__Activity__. Tally the lines of the data below that contain the string "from". Give the tally and nothing else.

__Information supplied__.
--------------------------------------------------
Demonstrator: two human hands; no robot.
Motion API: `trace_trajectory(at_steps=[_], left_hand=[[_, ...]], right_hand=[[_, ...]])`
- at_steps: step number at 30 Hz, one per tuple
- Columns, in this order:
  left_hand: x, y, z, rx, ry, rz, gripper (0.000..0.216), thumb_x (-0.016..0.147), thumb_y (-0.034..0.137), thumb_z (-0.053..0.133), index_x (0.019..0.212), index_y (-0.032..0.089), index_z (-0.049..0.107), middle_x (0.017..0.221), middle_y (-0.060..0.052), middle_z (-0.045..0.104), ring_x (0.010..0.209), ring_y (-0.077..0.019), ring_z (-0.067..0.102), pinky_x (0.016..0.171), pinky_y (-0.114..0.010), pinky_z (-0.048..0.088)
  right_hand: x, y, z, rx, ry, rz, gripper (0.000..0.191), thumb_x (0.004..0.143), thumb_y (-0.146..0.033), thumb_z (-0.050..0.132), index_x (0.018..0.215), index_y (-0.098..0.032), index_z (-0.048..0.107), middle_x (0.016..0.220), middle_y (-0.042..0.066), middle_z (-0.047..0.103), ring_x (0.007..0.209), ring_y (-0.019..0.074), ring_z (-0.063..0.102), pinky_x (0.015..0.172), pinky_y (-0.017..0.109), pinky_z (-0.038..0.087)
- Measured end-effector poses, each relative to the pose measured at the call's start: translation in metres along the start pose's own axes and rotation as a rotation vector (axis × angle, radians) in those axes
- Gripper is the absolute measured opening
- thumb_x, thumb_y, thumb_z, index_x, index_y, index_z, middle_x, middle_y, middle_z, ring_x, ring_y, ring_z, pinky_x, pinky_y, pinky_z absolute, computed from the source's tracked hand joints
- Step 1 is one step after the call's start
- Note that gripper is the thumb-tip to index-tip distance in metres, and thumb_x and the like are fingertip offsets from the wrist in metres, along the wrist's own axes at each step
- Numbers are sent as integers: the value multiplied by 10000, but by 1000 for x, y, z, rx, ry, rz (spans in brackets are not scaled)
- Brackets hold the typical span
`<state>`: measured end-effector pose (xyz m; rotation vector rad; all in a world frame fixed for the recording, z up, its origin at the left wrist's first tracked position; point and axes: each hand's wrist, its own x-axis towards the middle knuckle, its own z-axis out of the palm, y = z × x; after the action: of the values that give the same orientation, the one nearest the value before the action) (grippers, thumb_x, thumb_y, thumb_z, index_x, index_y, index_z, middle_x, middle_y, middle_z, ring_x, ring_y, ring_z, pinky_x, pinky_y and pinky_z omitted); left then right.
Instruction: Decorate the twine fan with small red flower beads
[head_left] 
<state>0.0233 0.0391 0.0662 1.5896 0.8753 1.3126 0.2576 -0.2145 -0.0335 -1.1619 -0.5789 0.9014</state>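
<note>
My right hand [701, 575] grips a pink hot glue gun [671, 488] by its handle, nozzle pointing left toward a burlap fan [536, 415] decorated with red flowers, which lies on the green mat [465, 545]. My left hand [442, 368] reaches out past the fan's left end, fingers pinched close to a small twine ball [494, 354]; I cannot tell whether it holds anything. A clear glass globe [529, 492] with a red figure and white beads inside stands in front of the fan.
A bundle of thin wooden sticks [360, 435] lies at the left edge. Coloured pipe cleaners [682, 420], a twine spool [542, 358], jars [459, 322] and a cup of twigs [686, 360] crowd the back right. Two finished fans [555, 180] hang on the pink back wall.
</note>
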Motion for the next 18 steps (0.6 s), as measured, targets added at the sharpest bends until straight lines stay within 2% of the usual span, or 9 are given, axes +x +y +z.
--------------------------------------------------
__Task output__. 2